Pero cambiando a medias de tema, y en relación con Churchill, he leído en Revista de libros un interesante artículo de Luis M. Linde, “La traición de Churchill, España, Cataluña”. Se trata de una amplia reseña de Meditacions en el desert. 1946-1953, de Gaziel (el periodista Agustín Calvet, director de La Vanguardia durante unos años). Las citas extraídas por Linde muestran la semidemencia del catalanismo, incluso moderado como era el de Calvet, que no llegaba al separatismo, aunque en parte lo suponía, y que merecerá comentario aparte. El caso es que Calvet, que, como Cambó, había apoyado a Franco durante la guerra, le cobraría luego un odio apasionado, así como a España misma, en la que ve una anomalía de Europa frente a una Cataluña definida como parte de la tradición europea según él la entiende. Pero ahora viene al caso por sus comentarios sobre Churchill y Usa a quienes ve como autores de una “gran traición”… ¿A quienes? A los “demócratas españoles” y en especial, claro, a los catalanes, que en la práctica serían los únicos auténticos. Ya hablaremos de esos “demócratas”, a quienes me he referido también en Por qué el Frente Popular…
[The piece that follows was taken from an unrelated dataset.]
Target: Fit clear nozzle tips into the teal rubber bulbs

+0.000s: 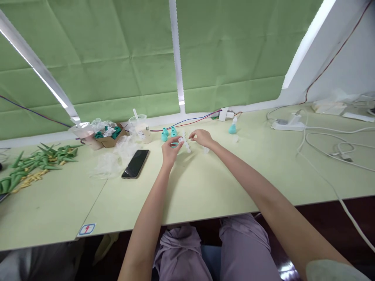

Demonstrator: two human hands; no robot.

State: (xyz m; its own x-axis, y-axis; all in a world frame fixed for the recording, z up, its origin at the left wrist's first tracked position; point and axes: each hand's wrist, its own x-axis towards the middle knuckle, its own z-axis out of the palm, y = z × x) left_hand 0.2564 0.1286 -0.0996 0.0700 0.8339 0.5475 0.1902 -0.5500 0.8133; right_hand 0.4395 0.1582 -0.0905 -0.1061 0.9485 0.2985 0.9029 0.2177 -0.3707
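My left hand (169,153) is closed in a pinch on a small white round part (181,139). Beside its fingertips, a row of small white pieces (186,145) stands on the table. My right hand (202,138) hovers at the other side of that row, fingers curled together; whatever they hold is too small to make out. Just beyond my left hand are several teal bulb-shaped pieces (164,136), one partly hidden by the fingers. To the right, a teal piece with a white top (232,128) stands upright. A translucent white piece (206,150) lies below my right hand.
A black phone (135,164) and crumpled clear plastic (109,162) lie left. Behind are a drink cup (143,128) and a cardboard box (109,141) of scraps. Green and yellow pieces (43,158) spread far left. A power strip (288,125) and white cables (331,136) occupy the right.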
Se supone que la traición habría consistido en no invadir España al terminar la guerra mundial e imponer una democracia liberal bajo las orugas de los tanques y de los aviones useños e ingleses. La complacencia con el franquismo habría comenzado ya con el discurso de Churchill en el Parlamento inglés, el 24 de mayo de 1944, poco antes del desembarco en Normandía. En él, Churchill expresó su gratitud por la neutralidad de España, defendió a Franco contra ”quienes creen inteligente, incluso gracioso, insultar y ofender al gobierno español”, y se refirió a España como necesaria para conservar la paz y el equilibrio en el Mediterráneo al acabar la guerra (transcribo abajo los párrafos dedicados al asunto en Años de hierro) . Linde considera que el discurso adelantaba lo que sería la política de los Aliados hacia el régimen de Franco después de la guerra, pero en mi opinión no fue así. Roosevelt se mostró complaciente y respetuoso con Franco en vísperas de la Operación Torch por razones obvias, para cambiar poco después a una actitud ofensiva y chantajista; y lo mismo ocurriría con Inglaterra después del discurso de Churchill, a pesar de lo mucho que debían a la neutralidad de España. Todo dependía de las conveniencias en las cambiantes situaciones de la guerra.
Por lo que respecta a Franco, sabía muy bien lo que valían aquellas promesas y respetos, y lo señaló a un ingenuo y servil Don Juan cuando este creía que los tanques anglosajones iban a llevarle en triunfo a Madrid: “No hagáis caso de lo que en el extranjero puedan insinuaros; las promesas a Polonia, al rey Pedro de Yugoslavia, al de Grecia, a Víctor Manuel, a Giraud y a tantos otros se esfumaron ante las realidades”. ”Las naciones se guían por su propio interés y no por sentimentalismos, pesan las realidades y no las ficciones”. Es cierto que Churchill simpatizó en cierta medida con Franco y su régimen, pero no sería esta ni mucho menos la actitud dominante entre los anglosajones, más parecida a la de los soviéticos, incluso en historiografía.